Almost every household has had a brush with cancer. That means nobody is immune to it. Diagnosis of cancer brings with it tremendous psychological and physical burden to the patient and patient’s loved ones. Therefore, it is important for each one of us to learn something about the common cancers and how to prevent them.
Good news about cancer is that half of all new cancer cases and cancer deaths worldwide are preventable. The second good news is the 5-year relative survival ratio was 62 per cent for all cancers combined from 2001 to 2003. Some years ago it used to be around 50 per cent.
Each year, Canadian Cancer Statistics review the changing size and nature of the cancer burden in Canada. An article in the Canadian Medical Association Journal (CMAJ • November 18, 2008) reviews the major findings from the 2008 edition of Canadian Cancer Statistics.
The article says, “In Canada, cancer will develop in 45 per cent of men and 39 per cent of women during their lifetime, and about one in four Canadians will die of the disease.” There is a higher incidence of cancer among women aged 20-59 years. The mortality rates among women in their 30s and 40s are higher than among men of a comparable age.
Breast cancer is the most prevalent cancer among Canadian women, about one per cent of women. Among men, prostate cancer is the most prevalent cancer, about 0.8 per cent of men.
Thyroid cancer had the highest estimated 5-year relative survival ratio, and pancreatic cancer had the lowest. In general, the incidence rate has been stable for all cancers combined since 1979. In contrast, the mortality rate is decreasing for all cancers combined and for most specific types of cancer. That means we are making slow progress.
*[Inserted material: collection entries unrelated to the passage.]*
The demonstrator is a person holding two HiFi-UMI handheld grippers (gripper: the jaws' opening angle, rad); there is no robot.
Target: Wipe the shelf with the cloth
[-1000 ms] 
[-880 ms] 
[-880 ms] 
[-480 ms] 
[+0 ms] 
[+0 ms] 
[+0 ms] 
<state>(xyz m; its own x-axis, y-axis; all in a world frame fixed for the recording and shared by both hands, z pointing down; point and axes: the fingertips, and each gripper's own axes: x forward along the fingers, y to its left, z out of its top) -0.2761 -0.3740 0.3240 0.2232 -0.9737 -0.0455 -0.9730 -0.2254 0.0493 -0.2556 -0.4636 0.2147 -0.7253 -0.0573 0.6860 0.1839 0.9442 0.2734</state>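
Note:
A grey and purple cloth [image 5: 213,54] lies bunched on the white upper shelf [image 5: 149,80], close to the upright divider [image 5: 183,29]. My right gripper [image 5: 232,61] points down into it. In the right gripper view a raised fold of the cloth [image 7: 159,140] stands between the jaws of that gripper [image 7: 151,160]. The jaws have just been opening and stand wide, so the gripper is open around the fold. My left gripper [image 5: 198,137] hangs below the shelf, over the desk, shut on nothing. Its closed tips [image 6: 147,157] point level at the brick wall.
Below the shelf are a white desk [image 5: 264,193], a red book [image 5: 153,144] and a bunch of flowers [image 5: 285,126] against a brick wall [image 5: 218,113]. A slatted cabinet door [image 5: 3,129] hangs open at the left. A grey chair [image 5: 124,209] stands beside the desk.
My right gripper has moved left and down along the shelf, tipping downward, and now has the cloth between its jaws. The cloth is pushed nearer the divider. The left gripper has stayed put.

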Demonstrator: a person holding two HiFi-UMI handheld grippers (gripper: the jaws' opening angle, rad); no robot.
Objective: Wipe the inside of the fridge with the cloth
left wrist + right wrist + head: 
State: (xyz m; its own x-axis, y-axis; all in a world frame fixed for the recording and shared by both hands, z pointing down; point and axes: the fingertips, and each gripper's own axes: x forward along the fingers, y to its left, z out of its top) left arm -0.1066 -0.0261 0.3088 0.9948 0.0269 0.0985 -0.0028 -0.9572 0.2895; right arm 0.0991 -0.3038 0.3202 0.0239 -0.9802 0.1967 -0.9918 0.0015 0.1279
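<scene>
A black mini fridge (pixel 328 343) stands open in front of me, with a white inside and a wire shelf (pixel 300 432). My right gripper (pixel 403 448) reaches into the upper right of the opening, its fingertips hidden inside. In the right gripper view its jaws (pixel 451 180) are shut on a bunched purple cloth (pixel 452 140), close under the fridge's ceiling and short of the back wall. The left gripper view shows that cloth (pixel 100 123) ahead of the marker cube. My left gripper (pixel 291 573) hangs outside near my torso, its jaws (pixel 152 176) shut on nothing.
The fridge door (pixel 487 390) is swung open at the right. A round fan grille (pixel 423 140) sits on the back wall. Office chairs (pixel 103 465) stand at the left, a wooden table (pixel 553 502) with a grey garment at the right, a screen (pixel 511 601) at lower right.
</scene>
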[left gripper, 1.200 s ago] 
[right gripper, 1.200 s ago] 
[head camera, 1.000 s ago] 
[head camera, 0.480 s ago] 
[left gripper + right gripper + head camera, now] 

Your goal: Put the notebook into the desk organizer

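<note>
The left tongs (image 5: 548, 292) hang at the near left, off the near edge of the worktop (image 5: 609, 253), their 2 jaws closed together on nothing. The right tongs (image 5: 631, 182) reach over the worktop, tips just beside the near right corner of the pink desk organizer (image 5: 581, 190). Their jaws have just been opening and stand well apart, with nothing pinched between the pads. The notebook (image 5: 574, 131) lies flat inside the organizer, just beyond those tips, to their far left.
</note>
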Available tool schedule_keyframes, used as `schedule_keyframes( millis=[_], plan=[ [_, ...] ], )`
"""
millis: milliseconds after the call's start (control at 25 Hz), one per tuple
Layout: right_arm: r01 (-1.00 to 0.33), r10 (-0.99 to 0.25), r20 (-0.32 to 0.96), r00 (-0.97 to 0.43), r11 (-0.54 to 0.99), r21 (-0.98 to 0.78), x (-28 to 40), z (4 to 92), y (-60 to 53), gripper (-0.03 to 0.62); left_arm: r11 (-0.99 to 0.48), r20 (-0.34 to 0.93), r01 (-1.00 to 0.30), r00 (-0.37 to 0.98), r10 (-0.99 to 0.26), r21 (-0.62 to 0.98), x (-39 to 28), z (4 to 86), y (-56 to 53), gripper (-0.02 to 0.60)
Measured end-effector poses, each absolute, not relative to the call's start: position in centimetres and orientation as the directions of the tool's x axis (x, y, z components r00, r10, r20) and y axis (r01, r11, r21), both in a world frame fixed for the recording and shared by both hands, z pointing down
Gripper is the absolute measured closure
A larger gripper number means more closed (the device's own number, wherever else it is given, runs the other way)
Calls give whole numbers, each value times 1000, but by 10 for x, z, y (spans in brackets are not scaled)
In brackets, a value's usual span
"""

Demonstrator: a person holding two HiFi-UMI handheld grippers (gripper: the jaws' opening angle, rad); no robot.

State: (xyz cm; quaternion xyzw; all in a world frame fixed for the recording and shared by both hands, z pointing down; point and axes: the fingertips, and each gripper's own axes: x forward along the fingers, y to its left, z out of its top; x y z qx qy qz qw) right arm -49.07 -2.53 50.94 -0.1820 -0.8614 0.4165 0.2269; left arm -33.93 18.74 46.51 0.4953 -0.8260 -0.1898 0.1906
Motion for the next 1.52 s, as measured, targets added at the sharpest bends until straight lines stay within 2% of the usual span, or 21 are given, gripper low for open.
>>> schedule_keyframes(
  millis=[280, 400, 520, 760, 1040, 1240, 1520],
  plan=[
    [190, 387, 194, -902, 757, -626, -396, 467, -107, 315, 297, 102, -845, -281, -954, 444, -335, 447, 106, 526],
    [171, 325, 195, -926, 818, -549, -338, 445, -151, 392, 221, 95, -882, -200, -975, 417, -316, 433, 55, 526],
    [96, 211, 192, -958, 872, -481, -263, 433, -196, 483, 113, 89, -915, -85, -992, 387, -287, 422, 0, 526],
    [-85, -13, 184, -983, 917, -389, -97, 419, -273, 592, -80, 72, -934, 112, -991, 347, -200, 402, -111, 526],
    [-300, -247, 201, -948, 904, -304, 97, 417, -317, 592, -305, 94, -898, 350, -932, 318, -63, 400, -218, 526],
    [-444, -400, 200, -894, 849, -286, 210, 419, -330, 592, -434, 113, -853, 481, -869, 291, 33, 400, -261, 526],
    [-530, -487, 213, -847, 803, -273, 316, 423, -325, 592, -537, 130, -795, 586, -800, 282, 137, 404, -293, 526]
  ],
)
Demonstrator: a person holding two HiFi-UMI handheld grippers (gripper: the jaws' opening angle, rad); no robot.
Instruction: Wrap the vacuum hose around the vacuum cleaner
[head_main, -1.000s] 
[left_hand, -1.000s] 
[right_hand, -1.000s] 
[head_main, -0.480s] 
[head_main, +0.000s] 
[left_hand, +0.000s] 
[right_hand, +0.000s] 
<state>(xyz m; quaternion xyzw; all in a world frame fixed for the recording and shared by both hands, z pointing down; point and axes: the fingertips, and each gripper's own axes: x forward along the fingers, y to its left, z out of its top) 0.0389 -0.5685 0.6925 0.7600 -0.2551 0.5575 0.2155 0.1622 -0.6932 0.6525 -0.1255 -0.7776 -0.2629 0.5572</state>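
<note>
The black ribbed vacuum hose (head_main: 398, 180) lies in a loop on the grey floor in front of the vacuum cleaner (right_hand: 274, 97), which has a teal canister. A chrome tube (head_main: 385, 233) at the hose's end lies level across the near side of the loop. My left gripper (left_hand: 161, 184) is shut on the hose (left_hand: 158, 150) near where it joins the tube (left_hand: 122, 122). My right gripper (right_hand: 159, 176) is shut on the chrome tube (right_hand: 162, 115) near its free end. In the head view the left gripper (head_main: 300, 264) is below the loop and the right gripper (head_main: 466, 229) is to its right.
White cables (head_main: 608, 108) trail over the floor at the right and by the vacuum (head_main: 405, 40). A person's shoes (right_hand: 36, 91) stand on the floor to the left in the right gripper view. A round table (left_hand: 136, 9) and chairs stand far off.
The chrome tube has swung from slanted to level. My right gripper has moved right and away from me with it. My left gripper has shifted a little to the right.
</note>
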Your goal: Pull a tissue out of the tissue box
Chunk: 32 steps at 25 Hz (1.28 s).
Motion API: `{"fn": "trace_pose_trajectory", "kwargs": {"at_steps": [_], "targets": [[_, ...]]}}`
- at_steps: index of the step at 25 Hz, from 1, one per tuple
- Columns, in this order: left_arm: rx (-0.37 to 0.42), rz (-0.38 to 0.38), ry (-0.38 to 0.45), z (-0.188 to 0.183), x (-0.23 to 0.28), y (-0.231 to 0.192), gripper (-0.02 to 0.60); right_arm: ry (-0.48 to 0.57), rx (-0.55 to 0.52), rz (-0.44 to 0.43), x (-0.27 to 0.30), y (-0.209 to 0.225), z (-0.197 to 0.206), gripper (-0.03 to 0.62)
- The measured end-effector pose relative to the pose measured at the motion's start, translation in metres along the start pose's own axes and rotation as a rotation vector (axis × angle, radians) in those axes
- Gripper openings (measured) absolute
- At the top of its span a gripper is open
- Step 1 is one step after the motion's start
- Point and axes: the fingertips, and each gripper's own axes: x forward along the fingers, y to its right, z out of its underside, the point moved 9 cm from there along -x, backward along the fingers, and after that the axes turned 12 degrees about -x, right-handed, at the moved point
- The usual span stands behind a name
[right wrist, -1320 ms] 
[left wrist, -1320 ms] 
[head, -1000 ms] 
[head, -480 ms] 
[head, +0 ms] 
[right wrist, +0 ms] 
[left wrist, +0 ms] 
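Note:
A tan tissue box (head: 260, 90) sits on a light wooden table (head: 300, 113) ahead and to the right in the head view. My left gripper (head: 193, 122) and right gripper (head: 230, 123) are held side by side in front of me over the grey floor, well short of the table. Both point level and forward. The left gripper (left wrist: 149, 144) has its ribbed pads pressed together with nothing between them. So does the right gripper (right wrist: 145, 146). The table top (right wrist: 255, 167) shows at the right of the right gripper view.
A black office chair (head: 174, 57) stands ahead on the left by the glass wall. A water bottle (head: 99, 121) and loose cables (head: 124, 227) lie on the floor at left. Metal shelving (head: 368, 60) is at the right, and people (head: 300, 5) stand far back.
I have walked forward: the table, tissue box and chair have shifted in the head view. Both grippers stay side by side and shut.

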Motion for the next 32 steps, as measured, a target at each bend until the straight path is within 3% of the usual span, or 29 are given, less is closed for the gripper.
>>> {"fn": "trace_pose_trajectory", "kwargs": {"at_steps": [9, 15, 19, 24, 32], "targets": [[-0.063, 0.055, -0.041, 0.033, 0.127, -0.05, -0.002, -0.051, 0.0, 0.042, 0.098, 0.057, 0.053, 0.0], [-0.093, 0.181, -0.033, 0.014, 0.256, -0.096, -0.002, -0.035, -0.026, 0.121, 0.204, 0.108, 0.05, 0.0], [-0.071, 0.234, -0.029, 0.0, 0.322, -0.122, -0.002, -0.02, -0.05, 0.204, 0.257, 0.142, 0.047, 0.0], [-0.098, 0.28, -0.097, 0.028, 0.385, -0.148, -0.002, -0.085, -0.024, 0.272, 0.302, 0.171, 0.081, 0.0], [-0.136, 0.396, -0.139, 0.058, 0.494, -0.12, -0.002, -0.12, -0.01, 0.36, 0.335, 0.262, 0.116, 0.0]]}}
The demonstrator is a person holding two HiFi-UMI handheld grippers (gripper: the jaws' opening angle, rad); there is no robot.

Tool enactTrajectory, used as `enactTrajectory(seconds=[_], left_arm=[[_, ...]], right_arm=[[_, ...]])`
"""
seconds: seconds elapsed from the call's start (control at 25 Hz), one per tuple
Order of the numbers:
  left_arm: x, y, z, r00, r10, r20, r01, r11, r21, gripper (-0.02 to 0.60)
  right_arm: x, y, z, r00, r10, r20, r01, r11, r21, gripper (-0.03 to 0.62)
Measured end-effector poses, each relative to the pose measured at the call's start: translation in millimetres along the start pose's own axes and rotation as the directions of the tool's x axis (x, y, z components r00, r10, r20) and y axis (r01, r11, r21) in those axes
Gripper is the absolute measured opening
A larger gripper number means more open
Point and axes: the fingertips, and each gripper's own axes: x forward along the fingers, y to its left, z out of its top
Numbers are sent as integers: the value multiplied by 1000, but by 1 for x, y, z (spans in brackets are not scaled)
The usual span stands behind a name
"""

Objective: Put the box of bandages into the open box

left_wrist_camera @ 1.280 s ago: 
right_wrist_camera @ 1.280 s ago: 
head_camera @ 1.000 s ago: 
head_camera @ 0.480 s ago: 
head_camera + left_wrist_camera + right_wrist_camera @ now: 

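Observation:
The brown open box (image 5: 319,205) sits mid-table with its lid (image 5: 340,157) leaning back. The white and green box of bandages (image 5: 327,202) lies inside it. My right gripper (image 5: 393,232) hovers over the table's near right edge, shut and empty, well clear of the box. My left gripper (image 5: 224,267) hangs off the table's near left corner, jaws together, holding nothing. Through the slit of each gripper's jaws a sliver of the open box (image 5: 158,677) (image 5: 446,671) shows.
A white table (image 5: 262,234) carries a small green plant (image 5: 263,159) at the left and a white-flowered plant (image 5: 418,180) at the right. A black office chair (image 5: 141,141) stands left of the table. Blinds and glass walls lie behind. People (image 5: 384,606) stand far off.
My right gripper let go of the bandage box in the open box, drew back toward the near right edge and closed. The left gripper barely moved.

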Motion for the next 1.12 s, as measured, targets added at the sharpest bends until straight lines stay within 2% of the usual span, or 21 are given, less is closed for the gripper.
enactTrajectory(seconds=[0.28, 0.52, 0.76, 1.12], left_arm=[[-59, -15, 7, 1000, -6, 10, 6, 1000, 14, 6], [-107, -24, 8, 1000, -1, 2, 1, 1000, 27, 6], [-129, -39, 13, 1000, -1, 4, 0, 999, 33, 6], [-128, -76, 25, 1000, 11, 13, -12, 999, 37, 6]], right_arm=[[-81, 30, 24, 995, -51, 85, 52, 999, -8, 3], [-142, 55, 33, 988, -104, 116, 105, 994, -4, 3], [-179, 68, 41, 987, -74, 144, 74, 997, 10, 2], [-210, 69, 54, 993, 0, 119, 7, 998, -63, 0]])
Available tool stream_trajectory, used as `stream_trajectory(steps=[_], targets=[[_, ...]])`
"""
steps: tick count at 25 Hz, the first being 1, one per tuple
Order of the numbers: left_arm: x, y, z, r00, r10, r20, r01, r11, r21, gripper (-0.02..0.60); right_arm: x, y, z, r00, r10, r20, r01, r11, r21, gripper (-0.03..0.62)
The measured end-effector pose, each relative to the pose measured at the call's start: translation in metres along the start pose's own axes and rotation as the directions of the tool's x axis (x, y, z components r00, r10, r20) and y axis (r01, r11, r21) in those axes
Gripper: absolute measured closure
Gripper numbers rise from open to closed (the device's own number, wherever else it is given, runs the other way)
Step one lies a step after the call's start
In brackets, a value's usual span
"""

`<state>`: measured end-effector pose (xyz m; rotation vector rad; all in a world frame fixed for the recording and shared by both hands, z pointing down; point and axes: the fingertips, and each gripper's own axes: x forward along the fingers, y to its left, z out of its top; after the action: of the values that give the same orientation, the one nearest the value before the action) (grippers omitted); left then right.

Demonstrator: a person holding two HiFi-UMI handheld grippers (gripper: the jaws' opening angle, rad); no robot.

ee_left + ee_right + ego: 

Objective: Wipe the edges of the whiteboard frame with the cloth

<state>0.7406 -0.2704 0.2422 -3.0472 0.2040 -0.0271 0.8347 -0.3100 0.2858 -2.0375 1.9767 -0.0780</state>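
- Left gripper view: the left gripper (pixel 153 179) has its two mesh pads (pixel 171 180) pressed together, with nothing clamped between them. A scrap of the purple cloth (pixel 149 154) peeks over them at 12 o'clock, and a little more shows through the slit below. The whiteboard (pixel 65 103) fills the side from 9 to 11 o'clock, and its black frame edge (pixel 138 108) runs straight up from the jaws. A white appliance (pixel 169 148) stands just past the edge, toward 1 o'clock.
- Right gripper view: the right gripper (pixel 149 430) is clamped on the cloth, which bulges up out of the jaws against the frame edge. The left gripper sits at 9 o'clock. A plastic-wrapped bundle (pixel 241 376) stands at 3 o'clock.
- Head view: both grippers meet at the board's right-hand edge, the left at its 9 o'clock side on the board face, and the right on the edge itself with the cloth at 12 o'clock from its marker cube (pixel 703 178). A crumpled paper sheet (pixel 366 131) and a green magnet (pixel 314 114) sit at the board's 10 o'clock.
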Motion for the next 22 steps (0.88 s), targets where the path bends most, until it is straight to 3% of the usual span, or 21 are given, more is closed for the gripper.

But we can do more to decrease the incidence of cancer and increase survival if we take more care of our health, take preventative measures and participate in screening protocols.
The incidence of breast cancer has fluctuated in the last 20 to 30 years due to screening mammography picking up cancer not previously detected. Now the incidence is stabilized to pre-screening years. Good news for women is that in the last 23 years the mortality rate for breast cancer has fallen by more than 25 per cent. Thanks to screening mammography and use of chemotherapy after surgery. Isn’t that wonderful?
The incidence rate of prostate cancer continues to increase moderately. Since the mid-1990s, mortality rates have declined by 2.9 per cent per year, likely because of a combination of earlier detection and improved treatment.
The incidence rate of colorectal cancer, particularly among women, has recently begun to decline. The mortality rate has been falling among both men and women over the past two decades, likely as a result of improvements in chemotherapy.
The article says that screening for colorectal cancer can reduce both the incidence and mortality. Limited screening activity has already been occurring in some provinces, which may account for some of the decline in mortality.
Among men, the incidence and mortality rates began to decline in the mid-1980s. Among women, incidence and mortality rates have been increasing since at least 1979, and continue to do so (each by 1.2 per cent per year). Overall, the incidence continues to be higher among men than among women. The mortality is also higher among men than among women.
The review shows the 5-year relative survival for cancer has been improving over time. Two of the most common types of cancer, lung and colorectal cancer, the survival rates are poor to fair. Most lung cancers are preventable if you do not smoke. For colorectal cancer, implementation of screening programs in many provinces is expected to improve survival.